Jack Lemmon and Walter Matthau in Grumpy Old Men (1993).

Facets board member and noted photographer Suzette Bulley says she loves a good rom-com in addition to the classic romantic movie Casablanca. She wonders if this is due to the fact she was born in February, Valentine’s month.

“When I was a teen, my favorite movie was definitely Sixteen Candles, the early John Hughes classic with Molly Ringwald and that cute Michael Schoeffling, who didn’t make many more movies but did appear again as Winona Ryder’s love interest in Cher’s movie Mermaids. Trust me, I looked, and this was before the advent of the internet!” Bulley says. “Looking back, there are some definite cringey moments that don’t hold up today, but at the time, Hughes changed the direction of teen movies from the T&A of the Porkies genre to movies about teen feelings. This movie was a revelation to me because it was about a teen girl and her experiences with the plus of being set in the ’burbs of Chicago.”

John Cusack, the Chicago actor, starred in several of her favorite rom-coms, and got his movie career started in Sixteen Candles. The Sure Thing, Say Anything, and High Fidelity are a few he is most well-known for. “High Fidelity is set in a Chicago record store (I miss record stores) and is based on Nick Hornby’s book. Another book of his, About a Boy, became another fav rom-com of mine with a breakout role by Jack Black,” she adds.

Her new favorite rom-com, though, is The Big Sick set in comedy clubs in Chicago starring Kumail Nanjiani. She describes it as whip smart and funny, while still tugging on the heartstrings. It was written by Nanjiani and his wife, Emily Gordon, loosely based their real-life romance.

Mitchell Cobey, Facets board member, celebrated caterer, and film buff, shares that his three favorite love stories are Wuthering Heights, Waterloo Bridge, and Camille: “But, what about A Man and a Women? Giant foreign film hit when it came out, maybe not a great film, but people loved it. Also, its two stars and director, Claude Lelouche, are still around.”


Jean-Luis Trintigant and Anouk Aimee in A Man and a Woman (1966).
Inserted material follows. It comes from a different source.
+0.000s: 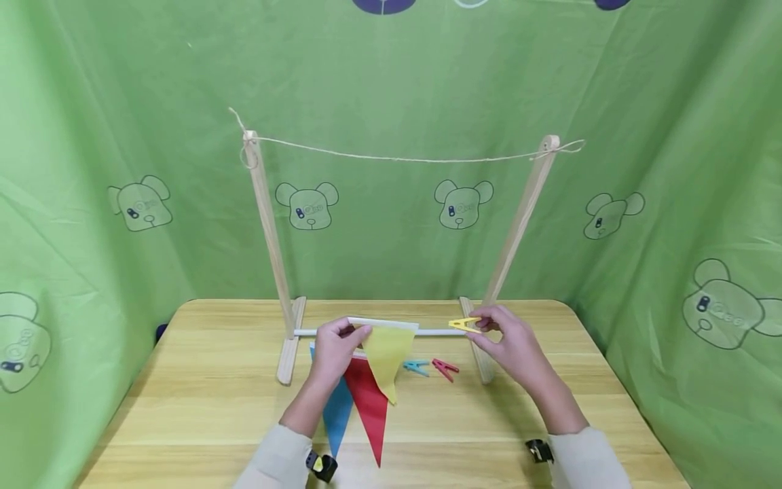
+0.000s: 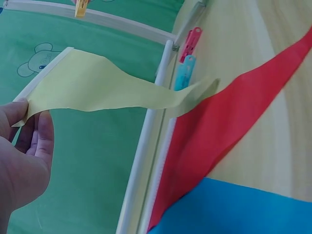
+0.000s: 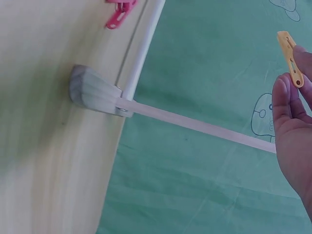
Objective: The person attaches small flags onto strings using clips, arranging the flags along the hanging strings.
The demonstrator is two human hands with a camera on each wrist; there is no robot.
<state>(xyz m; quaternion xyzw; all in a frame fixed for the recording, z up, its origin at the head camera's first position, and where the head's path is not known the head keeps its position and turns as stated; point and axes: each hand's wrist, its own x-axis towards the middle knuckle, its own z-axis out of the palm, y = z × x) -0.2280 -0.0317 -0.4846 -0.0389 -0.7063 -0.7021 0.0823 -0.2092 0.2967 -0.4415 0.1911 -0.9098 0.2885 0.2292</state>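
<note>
Left hand (image 1: pixel 332 350) pinches the top corner of the yellow pennant (image 1: pixel 386 358) between thumb and fingers, lifted just above the table (image 1: pixel 201 407), and the left wrist view shows the grip well: thumb on top, fingers (image 2: pixel 43 131) curled beneath, right at the white hem. The pennant itself is a thin yellow triangle with a white band along its top edge, hanging point-down and curling a little as it droops.

Right hand (image 1: pixel 513 343) holds the yellow clothespin (image 1: pixel 464 324) pinched between thumb and fingertips, its tip pointing toward the pennant. In the right wrist view the peg stands up out of the fingertips (image 3: pixel 282 97); whether its jaws are squeezed apart I cannot tell.

Both hands are up over the middle of the table's far half, in front of the white crossbar (image 1: pixel 436 332) of the wooden stand (image 1: pixel 269 224), with the twine line (image 1: pixel 403 159) strung across its two posts above.

On the table under the left hand lie a red pennant (image 1: pixel 369 404) and a blue pennant (image 1: pixel 336 411), side by side, overlapping. Just right of the yellow point rest a blue clothespin (image 1: pixel 417 367) and a red clothespin (image 1: pixel 445 369), near each other, close to the crossbar.
</note>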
And if you want to keep the romance going, the Alliance Française will present The Young Girls of Rochefort on February 17th as part of their Chic & You film screenings. Program Director Aimee Laberge describes the film: “With a jazzy, Oscar-nominated score by Michel Legrand, a pastel paradise of costumes, and a divine supporting cast, The Young Girls of Rochefort is an homage to the Hollywood musical and a candy-colored slice of Nouvelle Vague subversion from French cinema’s preeminent dreamer, Jacques Demy.” What could sound more divine or decadent (or tailor-made for a belated Valentine’s dream)?


Catherine Deneuve and her real life sister Francoise Dorleac in The Young Girls of Rochefort (1967).